When she is properly taken care of, Jasmine is happy and healthy, but two years of battling the family’s insurance provider has left her mother Joanna Joshua concerned about her daughter’s future.

Feeling the provider and the Department of Insurance had failed her, Joshua took her concern to Congressman Steve Knight (R-Palmdale) during an hour-long meeting on Monday.

After introducing herself to the representative at his June 1 town hall meeting, he agreed to meet her at his Santa Clarita office.

“I went through all of our issues (at the meeting),” Joshua told The Signal Tuesday.

On June 19, Congressman Steve Knight holds Jasmine Winning, 2, who has Hypoplastic Left Heart and Heterotaxy Syndrome.

“He definitely wanted to make sure that Jasmine was able to get any surgeries that she could in the future and wouldn’t have interference with care.”

Though, she said Knight expressed a sentiment that often health care providers just do not operate as they should.

“That’s why things need to change,” Joshua said.

Mostly, health care problems like this one are a state issue, Joshua said Knight told her, so he promised he would personally contact Assemblyman Dante Acosta (R-Santa Clarita) and Senator Scott Wilk (R-Santa Clarita).

According to Joshua, she has reached out to staffers for both state legislators in the past but has not been able to meet with them.
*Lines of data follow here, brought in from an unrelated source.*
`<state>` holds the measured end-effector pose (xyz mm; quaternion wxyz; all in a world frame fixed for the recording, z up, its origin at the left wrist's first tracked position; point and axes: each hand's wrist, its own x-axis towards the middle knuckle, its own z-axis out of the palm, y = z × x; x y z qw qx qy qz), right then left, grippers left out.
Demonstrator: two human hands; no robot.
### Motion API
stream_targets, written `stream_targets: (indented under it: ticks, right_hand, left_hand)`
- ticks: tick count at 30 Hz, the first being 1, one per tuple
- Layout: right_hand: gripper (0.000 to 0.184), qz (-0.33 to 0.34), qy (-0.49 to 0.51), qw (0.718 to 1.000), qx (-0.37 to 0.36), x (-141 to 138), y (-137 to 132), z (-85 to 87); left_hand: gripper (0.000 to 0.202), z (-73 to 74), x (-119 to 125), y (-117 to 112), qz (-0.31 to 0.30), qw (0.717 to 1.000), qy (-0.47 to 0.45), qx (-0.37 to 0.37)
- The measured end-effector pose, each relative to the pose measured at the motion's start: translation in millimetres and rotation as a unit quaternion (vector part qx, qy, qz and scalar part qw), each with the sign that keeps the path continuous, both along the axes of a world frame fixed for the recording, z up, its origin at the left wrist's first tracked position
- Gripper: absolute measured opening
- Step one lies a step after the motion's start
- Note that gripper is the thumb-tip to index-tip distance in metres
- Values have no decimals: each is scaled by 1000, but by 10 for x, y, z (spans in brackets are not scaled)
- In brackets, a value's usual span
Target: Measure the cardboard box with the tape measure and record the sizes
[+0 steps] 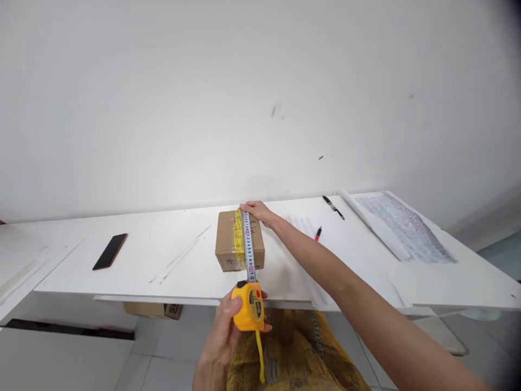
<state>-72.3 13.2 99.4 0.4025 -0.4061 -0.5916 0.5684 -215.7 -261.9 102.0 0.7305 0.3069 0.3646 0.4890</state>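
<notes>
A small brown cardboard box point(228, 240) with yellow tape across it sits on the white table point(163, 260). My left hand point(222, 336) is closed round a yellow tape measure case point(248, 312) held just in front of the table's near edge. The tape blade point(248, 244) runs from the case over the top of the box. My right hand point(256, 212) reaches across and pinches the blade's end at the box's far edge.
A black phone point(110, 251) lies on the table to the left. A red pen point(318, 233) and a black pen point(333, 207) lie right of the box beside printed paper sheets point(401, 225). A yellow sack point(297, 353) lies on the floor below. Another cardboard box point(152, 309) sits under the table.
</notes>
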Motion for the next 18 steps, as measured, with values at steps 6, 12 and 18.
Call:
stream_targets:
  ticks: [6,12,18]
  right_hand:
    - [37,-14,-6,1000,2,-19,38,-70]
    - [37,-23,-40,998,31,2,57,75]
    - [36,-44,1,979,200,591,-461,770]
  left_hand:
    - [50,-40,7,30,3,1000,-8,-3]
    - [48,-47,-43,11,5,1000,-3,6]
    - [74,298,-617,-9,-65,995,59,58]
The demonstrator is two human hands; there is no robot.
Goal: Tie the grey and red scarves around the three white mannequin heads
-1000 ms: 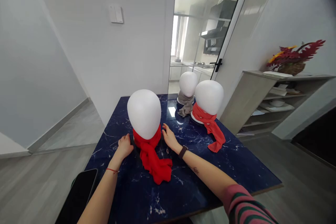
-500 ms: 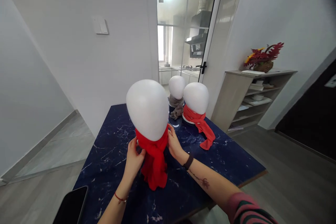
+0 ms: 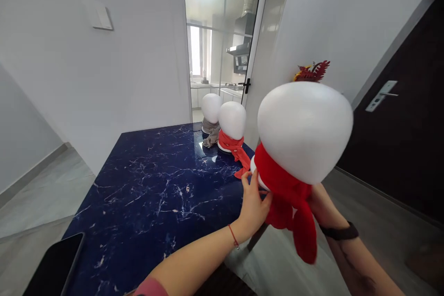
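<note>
A white mannequin head (image 3: 305,129) with a blank, smooth surface is close to me on the right, over the table's right side. Wrapped about its neck is a bright red scarf (image 3: 280,175), whose ends hang down in front. My left hand (image 3: 255,203) grips the left side of the neck and base, its thumb beside the scarf. On the other side, my right hand (image 3: 322,206) holds the neck, its fingers hidden behind the scarf. Farther back stand two more mannequin heads, one with a coral-red scarf (image 3: 233,143), the other with a grey-brown scarf (image 3: 211,134).
The dark blue marble-patterned table (image 3: 166,180) stretches to the left. A black phone (image 3: 55,263) lies at its near-left edge. Behind the table are a glass door (image 3: 222,46) and a white wall; a dark door (image 3: 391,125) stands at right.
Both hands have carried the red-scarfed head to the right, from over the tabletop to the table's right edge. The view has turned right too. The two rear heads keep their places on the table.
</note>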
“I want to speak directly to Acosta and Wilk,” she said. “When you’re able to speak with representatives themselves, I think it takes it to the next level.”

However, when Joshua took her daughter to Boston to get care last month, the act of crossing state lines now qualifies their problem as a federal issue, she said.

Knight said he would share Jasmine’s story with other legislators in D.C., her mother said. She’s hoping this can bring awareness and new legislation that will protect people like her daughter.

“We’re not alone in this fight and we’re having the backing and support of our representative,” Joshua said.